### Task directions
Only the lines that hold "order" should be in the answer, each copied from the data below.

(Dataset records)

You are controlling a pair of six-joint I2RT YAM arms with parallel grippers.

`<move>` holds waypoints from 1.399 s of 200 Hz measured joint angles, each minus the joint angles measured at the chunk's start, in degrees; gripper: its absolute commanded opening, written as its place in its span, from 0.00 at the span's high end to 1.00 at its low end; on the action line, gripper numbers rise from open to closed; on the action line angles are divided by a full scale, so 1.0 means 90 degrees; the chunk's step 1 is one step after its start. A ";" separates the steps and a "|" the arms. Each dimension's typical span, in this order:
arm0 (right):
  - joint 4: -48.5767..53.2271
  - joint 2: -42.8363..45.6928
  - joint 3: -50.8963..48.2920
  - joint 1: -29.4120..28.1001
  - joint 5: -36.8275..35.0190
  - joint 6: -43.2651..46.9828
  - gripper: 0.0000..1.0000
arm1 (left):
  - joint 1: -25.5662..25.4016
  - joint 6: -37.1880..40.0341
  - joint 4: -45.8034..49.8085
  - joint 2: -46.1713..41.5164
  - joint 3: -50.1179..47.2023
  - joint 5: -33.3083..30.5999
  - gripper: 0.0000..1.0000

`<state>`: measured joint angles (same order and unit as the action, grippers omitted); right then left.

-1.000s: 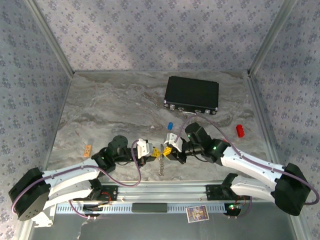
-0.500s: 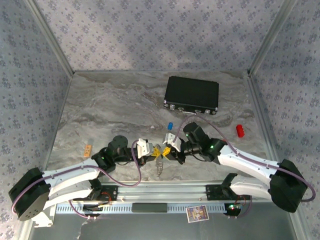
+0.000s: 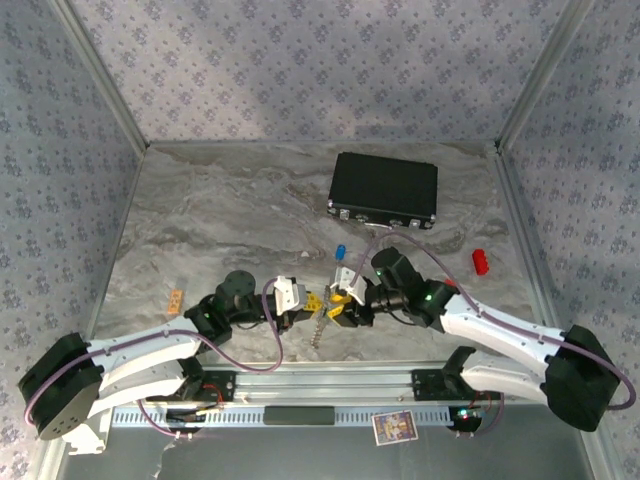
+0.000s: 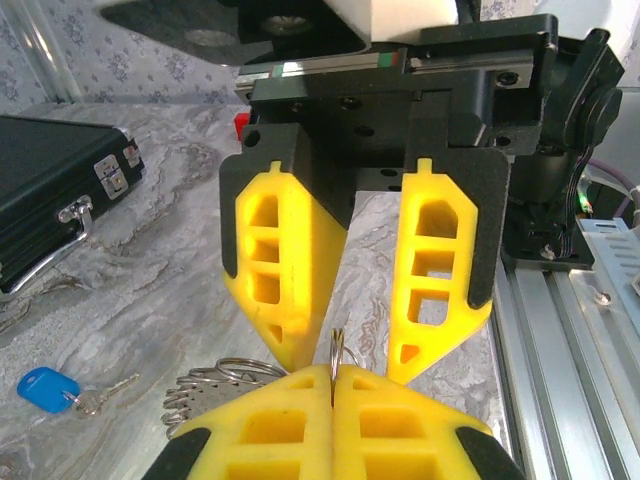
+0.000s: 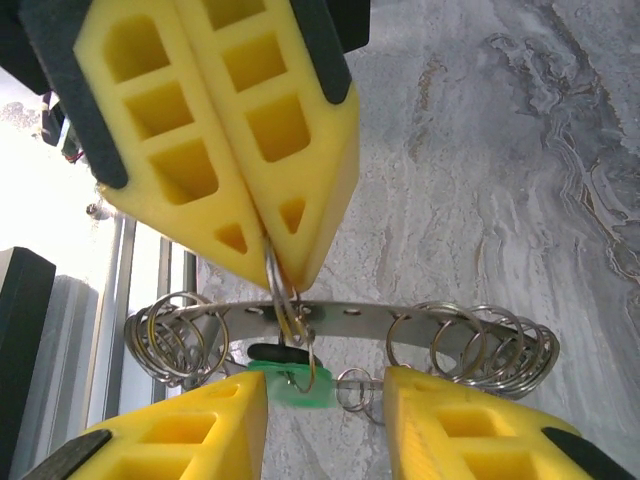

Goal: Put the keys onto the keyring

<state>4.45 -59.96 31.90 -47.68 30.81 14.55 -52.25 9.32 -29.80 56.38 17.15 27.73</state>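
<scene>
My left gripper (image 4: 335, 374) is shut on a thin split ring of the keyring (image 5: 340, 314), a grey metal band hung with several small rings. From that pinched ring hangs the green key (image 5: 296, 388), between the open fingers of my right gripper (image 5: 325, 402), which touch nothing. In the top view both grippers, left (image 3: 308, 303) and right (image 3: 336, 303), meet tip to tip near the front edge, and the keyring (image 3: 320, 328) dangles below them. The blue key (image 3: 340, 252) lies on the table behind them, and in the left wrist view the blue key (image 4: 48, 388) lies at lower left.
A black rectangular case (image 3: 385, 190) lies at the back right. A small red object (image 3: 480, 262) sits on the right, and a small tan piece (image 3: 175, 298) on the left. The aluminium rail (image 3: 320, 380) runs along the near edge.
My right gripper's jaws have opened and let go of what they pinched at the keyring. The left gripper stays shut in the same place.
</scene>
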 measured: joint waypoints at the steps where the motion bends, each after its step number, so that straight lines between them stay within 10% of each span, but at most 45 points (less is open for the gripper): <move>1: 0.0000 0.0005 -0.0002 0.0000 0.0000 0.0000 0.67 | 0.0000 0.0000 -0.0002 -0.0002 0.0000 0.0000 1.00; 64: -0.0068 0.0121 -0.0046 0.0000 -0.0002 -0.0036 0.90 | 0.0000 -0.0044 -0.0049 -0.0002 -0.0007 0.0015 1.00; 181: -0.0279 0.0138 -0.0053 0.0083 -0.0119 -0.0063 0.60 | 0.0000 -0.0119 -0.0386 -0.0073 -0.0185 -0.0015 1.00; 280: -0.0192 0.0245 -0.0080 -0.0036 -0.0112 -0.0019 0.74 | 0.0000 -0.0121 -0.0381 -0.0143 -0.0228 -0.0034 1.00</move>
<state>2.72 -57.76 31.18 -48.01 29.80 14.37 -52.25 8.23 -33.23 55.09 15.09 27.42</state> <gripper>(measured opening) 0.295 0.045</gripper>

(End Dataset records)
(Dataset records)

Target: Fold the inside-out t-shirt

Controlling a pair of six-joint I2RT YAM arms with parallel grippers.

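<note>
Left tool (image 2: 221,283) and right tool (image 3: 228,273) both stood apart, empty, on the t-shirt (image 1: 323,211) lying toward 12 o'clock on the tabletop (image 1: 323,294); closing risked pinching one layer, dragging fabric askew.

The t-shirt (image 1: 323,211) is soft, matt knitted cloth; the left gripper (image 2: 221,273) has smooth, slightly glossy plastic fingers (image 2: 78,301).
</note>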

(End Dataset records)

### Response to this exercise
`<move>` holds waypoints from 1.399 s of 200 Hz measured joint angles, each minus the joint angles measured at the chunk's start, in degrees; gripper: its absolute commanded opening, written as its place in its span, from 0.00 at the span's high end to 1.00 at its low end; on the action line, gripper numbers rise from open to closed; on the action line angles are divided by a full scale, so 1.0 means 90 degrees; the chunk's step 1 is one step after its start. A ";" separates the steps and a "|" the arms. Each dimension's typical span, in this order:
`<state>`: measured joint angles (same order and unit as the action, grippers omitted); right then left.

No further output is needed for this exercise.